In this asbestos action, plaintiff Shelley Droz alleged that her husband, Eric Droz, was diagnosed with mesothelioma as a result of his exposure to asbestos while using an arc grinder to resurface brake shoes. . She alleged that Hennessy’s interested predecessor had manufactured the arc grinding machine and further alleged that Hennessy knew that the grinding process produced dust containing asbestos and was required by law of Washington State, to warn Mr. Droz of the potential dangers of exposure. to asbestos dust. Superior Court of Delaware allowed Hennessy’s motion for summary judgment, finding that once Hennessy showed that the arc grinder could be used with both asbestos-containing and non-asbestos brake shoes, the onus shifted to Ms. Droz to show that Mr. Droz used brake shoes containing asbestos with the arc grinder. The Superior Court agreed with Hennessy that Mr. Droz had failed to provide sufficient evidence of asbestos dust exposure from brake shoes to counter Hennessy’s motion for summary judgment.

The plaintiff appealed and the issues in dispute are whether the Superior Court misapplied the Superior Court Rule 56 burden shifting framework and, once the onus has shifted to the plaintiff to raise a genuine a matter of material fact, whether Ms. Droz presented evidence showing that Mr. Droz used brake shoes containing asbestos with an arc grinder.

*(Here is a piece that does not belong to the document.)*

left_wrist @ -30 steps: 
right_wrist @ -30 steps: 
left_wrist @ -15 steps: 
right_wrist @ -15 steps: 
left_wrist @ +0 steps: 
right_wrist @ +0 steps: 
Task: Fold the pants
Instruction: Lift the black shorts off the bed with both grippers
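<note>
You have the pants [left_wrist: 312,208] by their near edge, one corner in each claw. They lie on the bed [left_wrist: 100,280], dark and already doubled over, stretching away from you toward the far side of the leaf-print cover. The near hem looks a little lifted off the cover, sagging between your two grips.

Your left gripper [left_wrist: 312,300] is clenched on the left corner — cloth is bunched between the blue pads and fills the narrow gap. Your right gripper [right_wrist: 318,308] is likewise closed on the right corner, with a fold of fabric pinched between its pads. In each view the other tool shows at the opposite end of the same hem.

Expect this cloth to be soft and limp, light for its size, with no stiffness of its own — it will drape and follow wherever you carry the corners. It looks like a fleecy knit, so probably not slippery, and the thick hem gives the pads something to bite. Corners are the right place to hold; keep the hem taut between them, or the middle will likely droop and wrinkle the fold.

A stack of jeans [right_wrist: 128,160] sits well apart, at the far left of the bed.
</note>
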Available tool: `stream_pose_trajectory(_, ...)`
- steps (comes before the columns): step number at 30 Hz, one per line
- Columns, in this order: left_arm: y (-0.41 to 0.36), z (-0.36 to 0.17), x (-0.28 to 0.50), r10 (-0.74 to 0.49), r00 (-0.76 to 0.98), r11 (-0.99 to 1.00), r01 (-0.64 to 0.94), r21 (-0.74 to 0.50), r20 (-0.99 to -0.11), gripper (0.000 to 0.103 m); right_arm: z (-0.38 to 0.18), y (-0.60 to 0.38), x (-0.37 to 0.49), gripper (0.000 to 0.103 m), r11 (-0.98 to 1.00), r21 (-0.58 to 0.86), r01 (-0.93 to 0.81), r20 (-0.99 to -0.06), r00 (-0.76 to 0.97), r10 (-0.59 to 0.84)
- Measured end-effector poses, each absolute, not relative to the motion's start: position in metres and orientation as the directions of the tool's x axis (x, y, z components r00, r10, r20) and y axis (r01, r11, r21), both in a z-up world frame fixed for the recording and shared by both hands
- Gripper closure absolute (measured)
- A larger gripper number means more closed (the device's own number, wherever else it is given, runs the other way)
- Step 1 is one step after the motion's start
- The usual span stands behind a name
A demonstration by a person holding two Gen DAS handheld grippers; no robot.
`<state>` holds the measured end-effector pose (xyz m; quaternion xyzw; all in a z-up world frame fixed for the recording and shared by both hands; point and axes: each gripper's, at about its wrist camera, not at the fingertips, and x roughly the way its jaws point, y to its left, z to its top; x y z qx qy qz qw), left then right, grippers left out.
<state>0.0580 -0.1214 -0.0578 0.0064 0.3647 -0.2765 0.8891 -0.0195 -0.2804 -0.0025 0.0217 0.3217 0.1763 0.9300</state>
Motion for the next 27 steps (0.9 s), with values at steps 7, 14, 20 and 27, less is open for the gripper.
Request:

The Court of Appeals noted that while in high school between 1971 and 1973, Mr. Droz was employed by a small, full-service auto shop called Larry’s Auto Repair. Mr. Droz serviced car brakes and used a tool called an “arc grinder.” An arc grinder grinds the outer surface of a brake shoe for a proper fit of the brake shoe against the brake drum. While Mr. Droz used the arc grinder to grind many types of brake shoes, he only identified three specific brands: Bendix, Wagner and Raybestos. In the early 1970s, all three companies were selling brake shoes that contained asbestos. Therefore, the court concluded that it was “extremely likely” that Droz operated the arc grinder with asbestos-containing brake drum shoes from the three brake shoe manufacturers he identified.

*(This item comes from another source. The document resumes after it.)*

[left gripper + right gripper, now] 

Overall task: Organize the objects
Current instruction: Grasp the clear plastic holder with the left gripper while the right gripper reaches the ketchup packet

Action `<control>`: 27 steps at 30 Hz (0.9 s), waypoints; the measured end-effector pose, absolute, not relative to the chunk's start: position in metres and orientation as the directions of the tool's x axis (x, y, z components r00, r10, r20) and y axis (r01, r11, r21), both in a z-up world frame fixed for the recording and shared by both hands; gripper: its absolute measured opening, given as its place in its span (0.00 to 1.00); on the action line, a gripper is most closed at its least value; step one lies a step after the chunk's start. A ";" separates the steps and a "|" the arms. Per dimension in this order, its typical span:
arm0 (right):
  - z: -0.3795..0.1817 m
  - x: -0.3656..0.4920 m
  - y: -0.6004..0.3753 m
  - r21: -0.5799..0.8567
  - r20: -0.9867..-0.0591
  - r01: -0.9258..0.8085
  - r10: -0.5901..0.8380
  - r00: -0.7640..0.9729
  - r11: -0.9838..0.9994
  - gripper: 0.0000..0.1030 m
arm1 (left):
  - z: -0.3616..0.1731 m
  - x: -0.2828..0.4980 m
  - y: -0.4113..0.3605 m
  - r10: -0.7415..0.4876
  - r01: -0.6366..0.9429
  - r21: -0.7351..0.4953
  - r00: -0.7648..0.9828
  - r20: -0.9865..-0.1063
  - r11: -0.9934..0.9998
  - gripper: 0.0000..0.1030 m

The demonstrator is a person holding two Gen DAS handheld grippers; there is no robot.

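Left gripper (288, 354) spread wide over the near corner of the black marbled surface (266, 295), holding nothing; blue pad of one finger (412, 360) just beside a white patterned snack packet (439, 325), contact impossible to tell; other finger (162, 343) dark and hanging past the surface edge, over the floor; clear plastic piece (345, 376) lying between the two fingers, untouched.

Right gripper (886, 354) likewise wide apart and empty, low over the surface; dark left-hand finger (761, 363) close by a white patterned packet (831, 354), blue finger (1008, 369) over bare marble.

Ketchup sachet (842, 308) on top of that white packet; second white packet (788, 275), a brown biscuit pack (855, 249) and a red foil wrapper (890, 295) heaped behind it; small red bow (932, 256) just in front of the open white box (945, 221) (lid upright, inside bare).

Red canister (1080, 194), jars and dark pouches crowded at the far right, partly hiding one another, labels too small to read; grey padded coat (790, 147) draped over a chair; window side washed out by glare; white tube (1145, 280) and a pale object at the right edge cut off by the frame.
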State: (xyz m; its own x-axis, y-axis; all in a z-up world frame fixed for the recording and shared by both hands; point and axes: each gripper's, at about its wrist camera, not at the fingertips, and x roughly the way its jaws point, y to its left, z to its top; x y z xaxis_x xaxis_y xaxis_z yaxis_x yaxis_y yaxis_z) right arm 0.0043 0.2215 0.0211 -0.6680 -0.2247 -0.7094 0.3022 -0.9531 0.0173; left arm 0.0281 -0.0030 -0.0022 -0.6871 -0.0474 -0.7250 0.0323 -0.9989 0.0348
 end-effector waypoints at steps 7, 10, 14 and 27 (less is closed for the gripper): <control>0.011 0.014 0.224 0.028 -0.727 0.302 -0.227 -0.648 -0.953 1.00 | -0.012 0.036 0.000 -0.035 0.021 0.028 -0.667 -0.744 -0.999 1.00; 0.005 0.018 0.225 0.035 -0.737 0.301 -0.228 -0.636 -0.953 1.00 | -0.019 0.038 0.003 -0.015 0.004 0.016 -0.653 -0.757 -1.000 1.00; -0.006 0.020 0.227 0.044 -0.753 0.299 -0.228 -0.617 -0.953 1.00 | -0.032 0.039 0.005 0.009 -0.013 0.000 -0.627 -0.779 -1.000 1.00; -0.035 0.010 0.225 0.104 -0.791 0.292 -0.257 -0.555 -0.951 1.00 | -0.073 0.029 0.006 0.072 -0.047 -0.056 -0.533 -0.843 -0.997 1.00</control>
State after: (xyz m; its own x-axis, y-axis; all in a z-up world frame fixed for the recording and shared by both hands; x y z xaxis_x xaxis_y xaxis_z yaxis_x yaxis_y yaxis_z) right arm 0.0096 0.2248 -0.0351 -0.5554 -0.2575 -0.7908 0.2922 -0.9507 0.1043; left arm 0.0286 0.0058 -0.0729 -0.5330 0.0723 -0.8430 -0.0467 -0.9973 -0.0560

The Court of Appeal further noted that the Superior Court’s decision in Stigliano vs. Westinghouse serves as an appropriate framework for applying Rule 56 to product identification disputes in cases of asbestos exposure. In Stigliano, the plaintiff alleged exposure to asbestos welding rods manufactured by Westinghouse Electric Corporation. Westinghouse sought summary judgment. The court had to decide “whether there was a genuine question of material fact regarding the plaintiff’s exposure to a product containing asbestos manufactured, sold or distributed by Westinghouse. The plaintiff claimed that he had been exposed to Westinghouse welding rods made with asbestos and only worked with them. However, the record showed that the plaintiff also worked with other welding rods and that Westinghouse manufactured both asbestos-containing and non-asbestos welding rods when the plaintiff claimed exposure. Summary judgment was granted to Westinghouse and the court noted that where the record reveals that a defendant manufactured both asbestos-containing and non-asbestos versions of a product during the period of alleged exposure , in the absence of evidence directly or circumstantially linking the plaintiff to the product containing asbestos, the court cannot draw the conclusion of the exposure and a summary judgment on the link with the product must be rendered.

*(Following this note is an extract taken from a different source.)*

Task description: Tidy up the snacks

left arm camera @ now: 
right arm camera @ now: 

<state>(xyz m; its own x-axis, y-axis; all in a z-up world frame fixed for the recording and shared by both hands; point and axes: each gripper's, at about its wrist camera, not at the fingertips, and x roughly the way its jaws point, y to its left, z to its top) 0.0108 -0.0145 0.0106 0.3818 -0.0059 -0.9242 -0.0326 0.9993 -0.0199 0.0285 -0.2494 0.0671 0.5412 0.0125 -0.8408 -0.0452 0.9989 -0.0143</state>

The Court of Appeal notes that the Superior Court correctly apportioned the charges of the summary judgment. Under Stigliano, and as required by Article 56, the defendant bears the original burden. He must demonstrate that he manufactured a product containing asbestos and a product without asbestos at the time of the alleged exposure. If the defendant makes this showing, the onus is on the plaintiff to prove by direct or circumstantial evidence that there is a genuine question of material fact as to whether the plaintiff was exposed to the defendant’s asbestos-containing product. However, the Court of Appeal overturned the Superior Court’s decision in this case, finding that Ms. Droz had discharged her burden of raising a genuine issue of material fact as to whether Mr. Droz had been exposed to asbestos dust through the use of the grinder with asbestos-containing brake drum shoes when she provided evidence that Mr. Droz used the Hennessy arc grinder on brake shoes sold by two manufacturers who, at the time of the exposure, only sold brake shoes containing asbestos.

Accordingly, the Superior Court’s decision granting Hennessy’s motion for summary judgment was reversed and the matter remitted.